● **WORK INSTRUCTIONS**: Set down every record below exactly as written.

● **THE RECORDS**:
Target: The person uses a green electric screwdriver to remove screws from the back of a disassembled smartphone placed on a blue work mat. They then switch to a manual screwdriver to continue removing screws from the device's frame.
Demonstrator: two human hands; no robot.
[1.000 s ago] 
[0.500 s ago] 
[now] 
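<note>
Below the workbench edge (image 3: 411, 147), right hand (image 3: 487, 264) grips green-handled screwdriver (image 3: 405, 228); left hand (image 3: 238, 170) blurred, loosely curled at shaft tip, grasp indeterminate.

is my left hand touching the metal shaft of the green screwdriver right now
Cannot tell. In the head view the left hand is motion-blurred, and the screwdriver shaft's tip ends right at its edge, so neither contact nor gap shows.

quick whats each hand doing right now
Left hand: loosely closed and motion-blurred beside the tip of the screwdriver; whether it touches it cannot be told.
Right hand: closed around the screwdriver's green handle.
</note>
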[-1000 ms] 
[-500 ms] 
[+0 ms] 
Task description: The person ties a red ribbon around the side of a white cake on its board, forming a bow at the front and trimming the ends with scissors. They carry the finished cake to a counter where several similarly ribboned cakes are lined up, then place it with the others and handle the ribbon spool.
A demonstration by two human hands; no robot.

● **WRITTEN REPLY**:
Target: The person uses a green electric screwdriver to remove screws from the back of a disassembled smartphone placed on a blue work mat. They then switch to a manual screwdriver to continue removing screws from the device's frame.
Demonstrator: two human hands; no robot.
[1.000 s ago] 
[0.500 s ago] 
[now] 
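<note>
Below the workbench edge (image 3: 411, 147), right hand (image 3: 487, 264) grips green-handled screwdriver (image 3: 405, 228); left hand (image 3: 238, 170) blurred, loosely curled at shaft tip, grasp indeterminate.

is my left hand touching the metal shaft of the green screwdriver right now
Cannot tell. In the head view the left hand is motion-blurred, and the screwdriver shaft's tip ends right at its edge, so neither contact nor gap shows.

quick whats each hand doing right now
Left hand: loosely closed and motion-blurred beside the tip of the screwdriver; whether it touches it cannot be told.
Right hand: closed around the screwdriver's green handle.
</note>
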[-1000 ms] 
[-500 ms] 
[+0 ms] 
Task description: The person ties a red ribbon around the side of a white cake on its board, forming a bow at the front and trimming the ends with scissors. They carry the finished cake to a counter where several similarly ribboned cakes are lined up, then place it with the others and handle the ribbon spool.
A demonstration by two human hands; no robot.

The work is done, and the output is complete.